Slow Ed was saying, “Like that kid from last year, the three-year-old from Revere. Snowing like a bastard and the idiot mother went inside her house and left her kid unattended in the front yard. When she came back out, her son was gone, right? Dogs came in and five minutes later tracked the kid to a neighbor’s garage. Kid was unconscious, pinned underneath the car. Old man didn’t know he hit him and
dragged the kid down the street.”
Another success story to give Mike hope, to dim the growing collection of doubtful voices rising like a chorus in the back of his mind: And if the dogs don’t find her, then what? What will I do?
Slow Ed shut off the siren and turned left onto Anderson, the storm having already dumped a good six to eight inches on the sidewalks and street. “We need something with Sarah’s scent. When’s the last time you washed Sarah’s sheets?”
“Last Sunday,” Mike said.
“You’re sure?”
“Jess does laundry every Sunday morning. Strips the beds before we go to church.” The kitchen and living room lights were on, Mike saw. He had shut them off before he had left. Jess was home. “Do me a favor and kill the lights and siren. Last time Jess saw a cop pull into her driveway, they told her that her father had died.”
Slow Ed killed the lights and siren, Mike hearing the tires cutting their way through the slushy snow. Mike pointed over to a mailbox at the end of a driveway. Slow Ed pulled over and parked the car.

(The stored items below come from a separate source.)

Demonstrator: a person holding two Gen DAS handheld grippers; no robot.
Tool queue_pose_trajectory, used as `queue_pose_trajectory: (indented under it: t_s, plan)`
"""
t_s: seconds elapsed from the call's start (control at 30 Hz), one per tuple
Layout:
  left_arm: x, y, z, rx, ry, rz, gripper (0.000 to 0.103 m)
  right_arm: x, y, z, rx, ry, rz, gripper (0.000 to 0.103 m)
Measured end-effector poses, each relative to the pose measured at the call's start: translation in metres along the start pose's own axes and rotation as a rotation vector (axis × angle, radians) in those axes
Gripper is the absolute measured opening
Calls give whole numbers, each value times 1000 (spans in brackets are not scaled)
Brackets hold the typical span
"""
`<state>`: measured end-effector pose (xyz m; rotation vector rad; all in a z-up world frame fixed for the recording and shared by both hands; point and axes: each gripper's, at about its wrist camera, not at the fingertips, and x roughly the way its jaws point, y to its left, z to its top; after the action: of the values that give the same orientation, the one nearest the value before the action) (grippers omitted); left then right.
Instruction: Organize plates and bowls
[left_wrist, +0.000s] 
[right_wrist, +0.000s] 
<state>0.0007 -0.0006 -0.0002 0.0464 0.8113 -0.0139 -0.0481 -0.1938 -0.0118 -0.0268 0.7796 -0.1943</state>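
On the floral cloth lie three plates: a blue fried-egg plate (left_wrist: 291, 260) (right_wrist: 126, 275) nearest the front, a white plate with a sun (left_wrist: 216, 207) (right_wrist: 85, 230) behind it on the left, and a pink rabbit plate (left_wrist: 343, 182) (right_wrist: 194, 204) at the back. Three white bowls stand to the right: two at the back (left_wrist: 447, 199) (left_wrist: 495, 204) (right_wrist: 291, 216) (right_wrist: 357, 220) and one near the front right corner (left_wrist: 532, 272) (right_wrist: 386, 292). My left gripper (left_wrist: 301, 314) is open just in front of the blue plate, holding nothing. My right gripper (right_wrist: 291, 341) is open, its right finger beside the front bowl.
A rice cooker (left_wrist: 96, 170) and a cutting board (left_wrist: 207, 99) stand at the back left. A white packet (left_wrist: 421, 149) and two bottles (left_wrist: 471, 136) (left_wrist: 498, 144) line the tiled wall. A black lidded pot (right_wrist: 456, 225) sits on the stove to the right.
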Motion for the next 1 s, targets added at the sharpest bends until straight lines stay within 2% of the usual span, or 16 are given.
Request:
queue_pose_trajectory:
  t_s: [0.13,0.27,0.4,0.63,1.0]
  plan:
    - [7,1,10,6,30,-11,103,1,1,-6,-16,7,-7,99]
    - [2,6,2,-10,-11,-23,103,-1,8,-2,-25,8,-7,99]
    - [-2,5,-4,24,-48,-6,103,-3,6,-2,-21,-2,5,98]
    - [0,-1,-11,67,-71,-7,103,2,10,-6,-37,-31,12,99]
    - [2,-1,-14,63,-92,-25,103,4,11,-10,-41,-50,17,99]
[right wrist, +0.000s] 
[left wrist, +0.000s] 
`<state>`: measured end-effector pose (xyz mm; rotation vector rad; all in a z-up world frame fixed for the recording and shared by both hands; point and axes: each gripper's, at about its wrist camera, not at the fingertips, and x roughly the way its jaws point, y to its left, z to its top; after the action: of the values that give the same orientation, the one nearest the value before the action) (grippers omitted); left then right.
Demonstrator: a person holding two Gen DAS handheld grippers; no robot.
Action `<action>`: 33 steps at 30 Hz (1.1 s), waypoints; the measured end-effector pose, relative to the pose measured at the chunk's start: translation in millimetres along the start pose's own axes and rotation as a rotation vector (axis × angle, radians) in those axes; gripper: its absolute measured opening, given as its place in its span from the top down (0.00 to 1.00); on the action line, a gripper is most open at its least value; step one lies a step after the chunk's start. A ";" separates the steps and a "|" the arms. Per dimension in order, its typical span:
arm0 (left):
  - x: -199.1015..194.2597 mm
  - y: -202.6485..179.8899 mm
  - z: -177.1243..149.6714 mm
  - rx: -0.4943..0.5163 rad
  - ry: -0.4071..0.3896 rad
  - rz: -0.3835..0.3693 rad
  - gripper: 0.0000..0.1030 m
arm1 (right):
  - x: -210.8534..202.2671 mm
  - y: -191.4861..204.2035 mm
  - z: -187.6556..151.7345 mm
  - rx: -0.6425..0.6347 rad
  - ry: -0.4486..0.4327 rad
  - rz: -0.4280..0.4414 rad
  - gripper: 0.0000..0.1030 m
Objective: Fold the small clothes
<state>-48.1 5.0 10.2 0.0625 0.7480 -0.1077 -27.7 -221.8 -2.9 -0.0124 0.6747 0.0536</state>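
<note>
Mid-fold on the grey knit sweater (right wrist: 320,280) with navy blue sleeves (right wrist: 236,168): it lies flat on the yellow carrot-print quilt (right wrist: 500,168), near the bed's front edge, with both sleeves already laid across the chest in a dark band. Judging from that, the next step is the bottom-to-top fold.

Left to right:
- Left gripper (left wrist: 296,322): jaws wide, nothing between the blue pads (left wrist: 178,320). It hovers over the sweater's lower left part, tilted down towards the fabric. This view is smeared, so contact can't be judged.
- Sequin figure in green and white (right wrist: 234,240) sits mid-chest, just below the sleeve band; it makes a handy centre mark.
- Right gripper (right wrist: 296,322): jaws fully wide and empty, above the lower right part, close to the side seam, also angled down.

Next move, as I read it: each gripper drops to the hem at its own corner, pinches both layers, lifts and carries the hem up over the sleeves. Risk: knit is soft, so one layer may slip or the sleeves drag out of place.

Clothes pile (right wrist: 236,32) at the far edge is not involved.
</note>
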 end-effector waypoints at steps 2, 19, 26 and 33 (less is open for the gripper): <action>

“You want me to come in with you?”
Seeing a blue uniform standing in her home would send Jess’s paranoia into overdrive.
“No, I’m all set,” Mike said and opened the door.
“Hold up. You got a recent picture of Sarah?”
“We do the Sears portrait thing every Christmas.”
“A Channel Five news van happened to be in the area, on Route One, you know, doing the storm coverage. They agreed to come over, get Sarah’s face on the airwaves. It wouldn’t hurt.”
Mike nodded, shut the door and jogged up the driveway, telling himself that Sarah wasn’t missing, she was only lost. He was sure of it in the same way he had been sure that day in the emergency room, knowing that both Jess and Sarah would make it. Sarah had slipped and fallen down the embankment and was wandering somewhere in the woods, huddled against a tree, maybe, cold and scared out of her mind, and he knew by the time he got back down to the Hill, he’d find her cradled in Bill’s arms or drinking a hot chocolate at a booth at Buzzy’s, Sarah surrounded by smiling, relieved cops. Jesus, Sarah, you gave us all quite a scare.